Exactly as they appear below, repeat the lines from the one with "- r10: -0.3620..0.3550" through the one with "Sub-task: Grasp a", and no others.

[Source data]
Segment Open
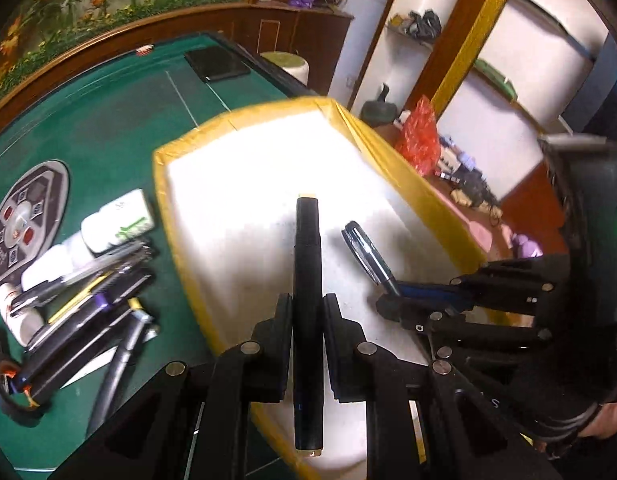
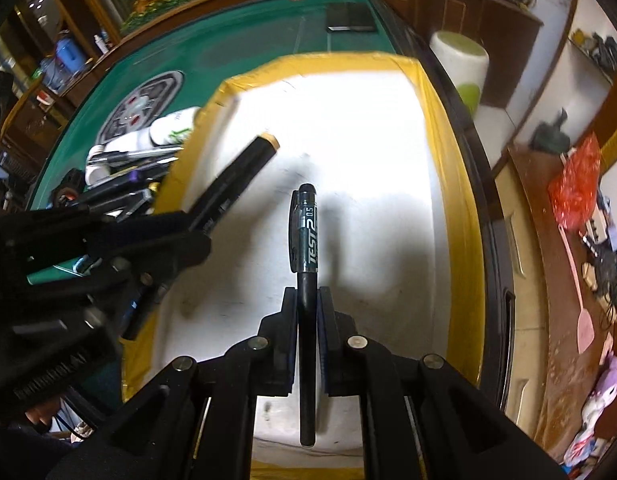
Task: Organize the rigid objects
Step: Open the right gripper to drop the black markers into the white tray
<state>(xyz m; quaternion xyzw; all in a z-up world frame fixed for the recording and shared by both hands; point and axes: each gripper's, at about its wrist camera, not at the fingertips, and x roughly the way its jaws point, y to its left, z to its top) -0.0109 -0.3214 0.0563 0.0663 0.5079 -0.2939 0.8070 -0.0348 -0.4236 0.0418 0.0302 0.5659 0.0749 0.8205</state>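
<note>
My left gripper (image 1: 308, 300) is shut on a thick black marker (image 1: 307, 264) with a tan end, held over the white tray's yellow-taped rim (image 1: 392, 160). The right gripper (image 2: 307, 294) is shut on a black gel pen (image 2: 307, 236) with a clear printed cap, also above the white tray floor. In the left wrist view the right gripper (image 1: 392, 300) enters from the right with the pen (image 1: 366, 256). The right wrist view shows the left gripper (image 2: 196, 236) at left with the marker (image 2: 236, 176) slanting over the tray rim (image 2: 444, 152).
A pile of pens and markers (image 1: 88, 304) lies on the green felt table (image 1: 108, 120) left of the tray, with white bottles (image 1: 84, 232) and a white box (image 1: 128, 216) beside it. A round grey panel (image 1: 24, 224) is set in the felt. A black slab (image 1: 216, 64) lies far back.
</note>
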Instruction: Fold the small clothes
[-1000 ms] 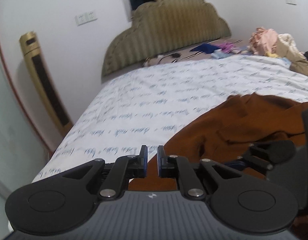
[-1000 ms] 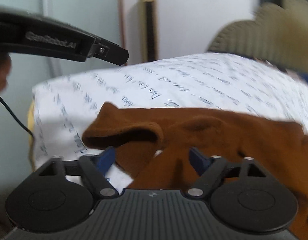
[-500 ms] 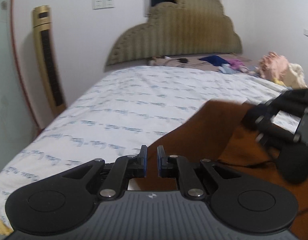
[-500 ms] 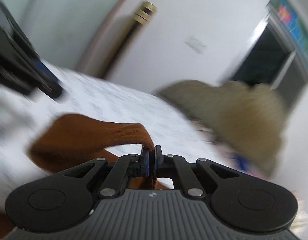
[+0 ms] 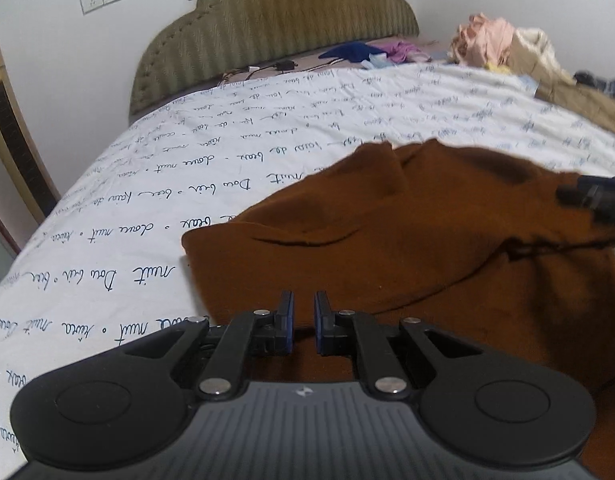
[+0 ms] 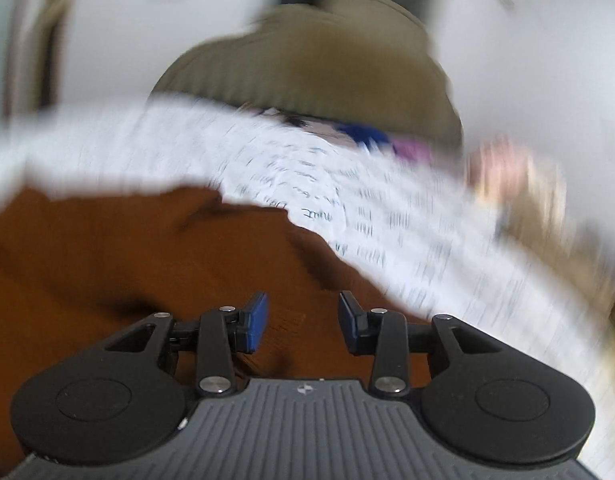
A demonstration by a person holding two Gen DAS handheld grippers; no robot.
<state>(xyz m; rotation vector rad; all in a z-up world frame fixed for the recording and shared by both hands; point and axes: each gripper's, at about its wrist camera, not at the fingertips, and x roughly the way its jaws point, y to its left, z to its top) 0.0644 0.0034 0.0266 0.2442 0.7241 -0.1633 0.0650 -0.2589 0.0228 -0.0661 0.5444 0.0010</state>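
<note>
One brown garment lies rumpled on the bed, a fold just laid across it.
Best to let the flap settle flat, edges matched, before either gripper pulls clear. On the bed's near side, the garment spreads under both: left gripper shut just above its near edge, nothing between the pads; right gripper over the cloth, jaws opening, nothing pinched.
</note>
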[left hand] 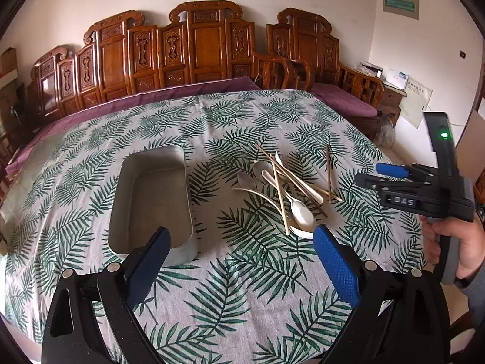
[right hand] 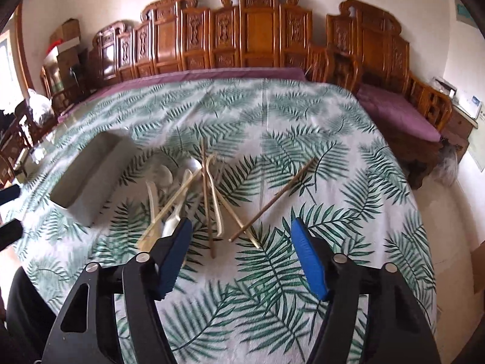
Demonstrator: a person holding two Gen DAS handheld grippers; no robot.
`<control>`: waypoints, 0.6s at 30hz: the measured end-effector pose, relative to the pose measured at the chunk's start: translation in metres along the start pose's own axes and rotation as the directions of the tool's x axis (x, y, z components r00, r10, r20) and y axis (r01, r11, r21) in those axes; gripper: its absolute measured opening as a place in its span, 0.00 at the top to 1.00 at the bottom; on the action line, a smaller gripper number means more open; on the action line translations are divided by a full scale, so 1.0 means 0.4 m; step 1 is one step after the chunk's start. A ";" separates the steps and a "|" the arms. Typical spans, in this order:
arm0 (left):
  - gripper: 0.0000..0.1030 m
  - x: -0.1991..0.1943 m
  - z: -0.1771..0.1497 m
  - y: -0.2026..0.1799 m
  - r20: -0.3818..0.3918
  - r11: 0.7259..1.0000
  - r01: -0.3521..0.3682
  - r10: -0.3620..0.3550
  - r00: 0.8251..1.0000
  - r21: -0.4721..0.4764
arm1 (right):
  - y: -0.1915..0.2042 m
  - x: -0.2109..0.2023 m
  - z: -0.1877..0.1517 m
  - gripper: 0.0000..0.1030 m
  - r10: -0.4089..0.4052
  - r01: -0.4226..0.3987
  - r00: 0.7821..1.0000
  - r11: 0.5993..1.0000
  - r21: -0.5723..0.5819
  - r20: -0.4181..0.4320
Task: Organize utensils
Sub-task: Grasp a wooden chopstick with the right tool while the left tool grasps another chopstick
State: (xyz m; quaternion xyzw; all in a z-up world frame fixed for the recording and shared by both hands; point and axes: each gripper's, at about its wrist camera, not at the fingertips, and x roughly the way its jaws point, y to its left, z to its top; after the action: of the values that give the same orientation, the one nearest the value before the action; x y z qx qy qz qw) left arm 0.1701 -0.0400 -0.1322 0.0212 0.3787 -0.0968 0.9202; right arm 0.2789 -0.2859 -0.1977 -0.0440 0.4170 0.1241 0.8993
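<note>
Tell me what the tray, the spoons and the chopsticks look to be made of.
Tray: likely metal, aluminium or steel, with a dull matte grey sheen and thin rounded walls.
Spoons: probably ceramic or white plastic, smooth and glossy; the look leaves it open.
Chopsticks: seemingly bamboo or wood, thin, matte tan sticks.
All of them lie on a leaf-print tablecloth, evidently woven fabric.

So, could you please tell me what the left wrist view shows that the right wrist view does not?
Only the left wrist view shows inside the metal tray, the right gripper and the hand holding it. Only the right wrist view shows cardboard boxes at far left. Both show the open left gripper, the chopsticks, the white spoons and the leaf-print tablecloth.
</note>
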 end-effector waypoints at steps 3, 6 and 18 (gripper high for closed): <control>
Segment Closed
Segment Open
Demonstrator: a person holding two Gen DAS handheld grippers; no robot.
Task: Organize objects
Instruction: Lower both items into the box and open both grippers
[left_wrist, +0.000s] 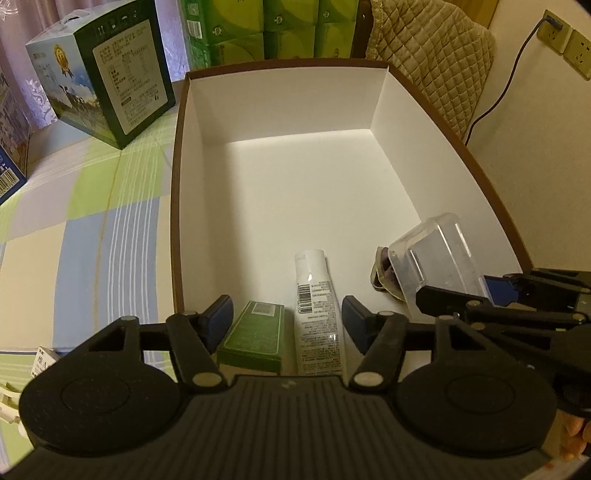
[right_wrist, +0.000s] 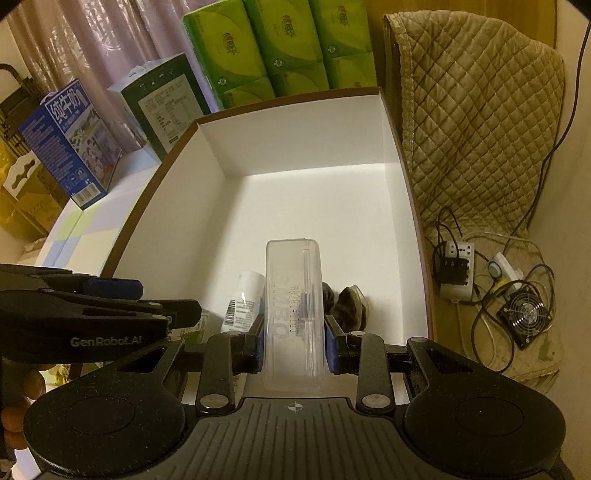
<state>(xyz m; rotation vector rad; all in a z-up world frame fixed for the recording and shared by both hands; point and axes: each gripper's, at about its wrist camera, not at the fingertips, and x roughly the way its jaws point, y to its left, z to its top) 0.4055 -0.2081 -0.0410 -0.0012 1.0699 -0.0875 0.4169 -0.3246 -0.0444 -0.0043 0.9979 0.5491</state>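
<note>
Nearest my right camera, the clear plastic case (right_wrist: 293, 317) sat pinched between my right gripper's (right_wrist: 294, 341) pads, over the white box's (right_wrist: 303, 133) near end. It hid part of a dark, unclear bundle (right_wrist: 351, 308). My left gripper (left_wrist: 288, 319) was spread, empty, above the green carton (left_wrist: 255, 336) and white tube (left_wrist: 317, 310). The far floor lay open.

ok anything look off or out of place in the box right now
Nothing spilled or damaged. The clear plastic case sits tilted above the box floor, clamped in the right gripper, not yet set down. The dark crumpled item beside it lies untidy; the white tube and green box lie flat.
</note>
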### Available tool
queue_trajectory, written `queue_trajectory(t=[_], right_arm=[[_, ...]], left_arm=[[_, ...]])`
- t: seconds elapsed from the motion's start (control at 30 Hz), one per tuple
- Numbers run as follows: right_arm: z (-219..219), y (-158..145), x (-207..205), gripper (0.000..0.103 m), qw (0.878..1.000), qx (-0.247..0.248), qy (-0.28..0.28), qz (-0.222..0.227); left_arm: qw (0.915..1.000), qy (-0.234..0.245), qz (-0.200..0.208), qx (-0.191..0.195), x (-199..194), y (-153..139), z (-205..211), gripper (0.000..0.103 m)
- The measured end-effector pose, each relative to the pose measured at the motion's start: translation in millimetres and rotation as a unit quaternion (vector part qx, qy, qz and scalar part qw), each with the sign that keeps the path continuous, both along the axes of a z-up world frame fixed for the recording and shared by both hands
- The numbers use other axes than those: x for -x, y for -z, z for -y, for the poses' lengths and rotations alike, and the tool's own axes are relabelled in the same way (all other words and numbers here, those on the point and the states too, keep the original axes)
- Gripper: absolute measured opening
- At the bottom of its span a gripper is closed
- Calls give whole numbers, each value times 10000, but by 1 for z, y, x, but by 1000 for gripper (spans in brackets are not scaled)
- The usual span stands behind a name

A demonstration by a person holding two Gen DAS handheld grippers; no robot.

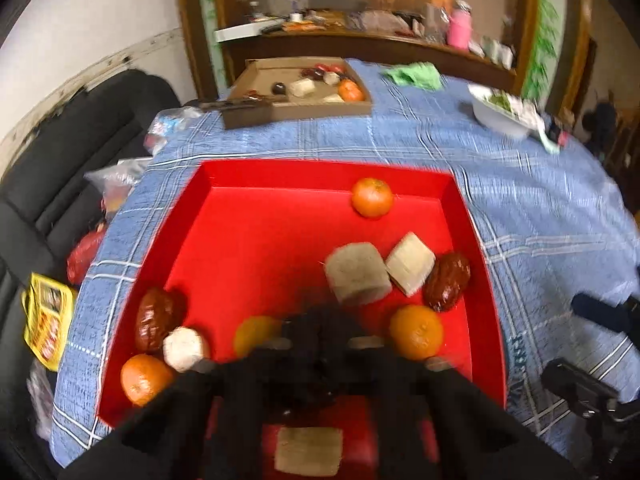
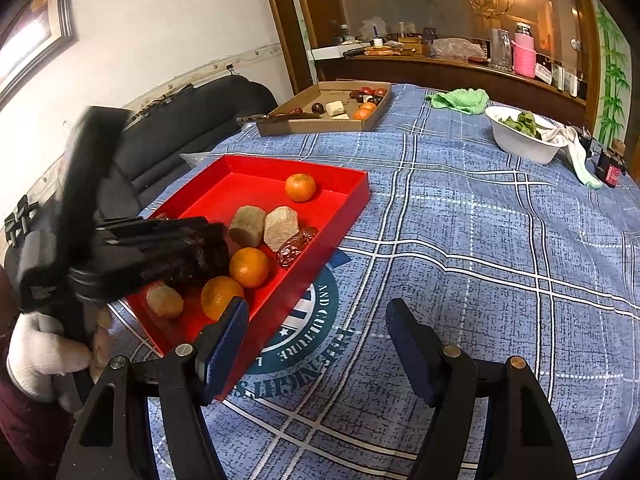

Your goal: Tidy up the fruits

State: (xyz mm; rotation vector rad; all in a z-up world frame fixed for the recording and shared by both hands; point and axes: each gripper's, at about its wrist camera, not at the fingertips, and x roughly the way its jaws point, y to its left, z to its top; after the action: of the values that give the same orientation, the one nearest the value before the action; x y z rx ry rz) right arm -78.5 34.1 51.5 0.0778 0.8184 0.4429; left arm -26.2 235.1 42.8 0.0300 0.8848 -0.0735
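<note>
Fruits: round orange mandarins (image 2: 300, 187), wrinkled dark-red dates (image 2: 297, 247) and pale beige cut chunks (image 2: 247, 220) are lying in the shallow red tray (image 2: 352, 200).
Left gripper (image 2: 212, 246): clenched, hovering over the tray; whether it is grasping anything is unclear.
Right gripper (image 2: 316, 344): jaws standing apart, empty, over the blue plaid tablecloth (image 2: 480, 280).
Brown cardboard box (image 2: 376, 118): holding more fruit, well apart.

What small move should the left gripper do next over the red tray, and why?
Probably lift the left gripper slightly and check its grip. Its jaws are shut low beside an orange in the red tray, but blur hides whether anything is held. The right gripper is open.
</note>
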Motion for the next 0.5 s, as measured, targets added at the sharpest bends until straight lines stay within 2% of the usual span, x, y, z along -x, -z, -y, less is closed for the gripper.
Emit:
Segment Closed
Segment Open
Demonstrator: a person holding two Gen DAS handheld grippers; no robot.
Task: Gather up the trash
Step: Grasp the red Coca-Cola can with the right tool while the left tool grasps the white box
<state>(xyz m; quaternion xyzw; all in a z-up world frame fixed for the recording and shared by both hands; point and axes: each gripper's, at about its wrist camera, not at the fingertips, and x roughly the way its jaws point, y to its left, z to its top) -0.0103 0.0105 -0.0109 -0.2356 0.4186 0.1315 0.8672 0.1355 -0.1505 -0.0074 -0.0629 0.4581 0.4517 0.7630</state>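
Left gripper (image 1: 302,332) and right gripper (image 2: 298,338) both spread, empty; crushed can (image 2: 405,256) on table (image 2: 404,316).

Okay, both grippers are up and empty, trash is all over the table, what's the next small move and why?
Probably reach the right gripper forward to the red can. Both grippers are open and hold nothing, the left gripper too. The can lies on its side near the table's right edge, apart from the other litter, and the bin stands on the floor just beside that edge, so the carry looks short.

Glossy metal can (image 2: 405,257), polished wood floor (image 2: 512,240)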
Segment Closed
### Result
  - r10: -0.3620..0.3550
  - r00: 0.8251..1.0000
  - r21: -0.4721..0.4764
arm1 (right):
  - y: -0.1915..0.2042 m
  - x: -0.2109..0.2023 m
  - z: -0.1877..0.1517 m
  - gripper: 0.0000..0.1030 m
  - r10: -0.4089..0.4052
  - r01: -0.4226..0.3987
  - r00: 0.7821..1.0000
  - r11: 0.5993..1.0000
  - r21: -0.5723..0.5819
  - r20: -0.4181..0.4320
Task: Organize utensils
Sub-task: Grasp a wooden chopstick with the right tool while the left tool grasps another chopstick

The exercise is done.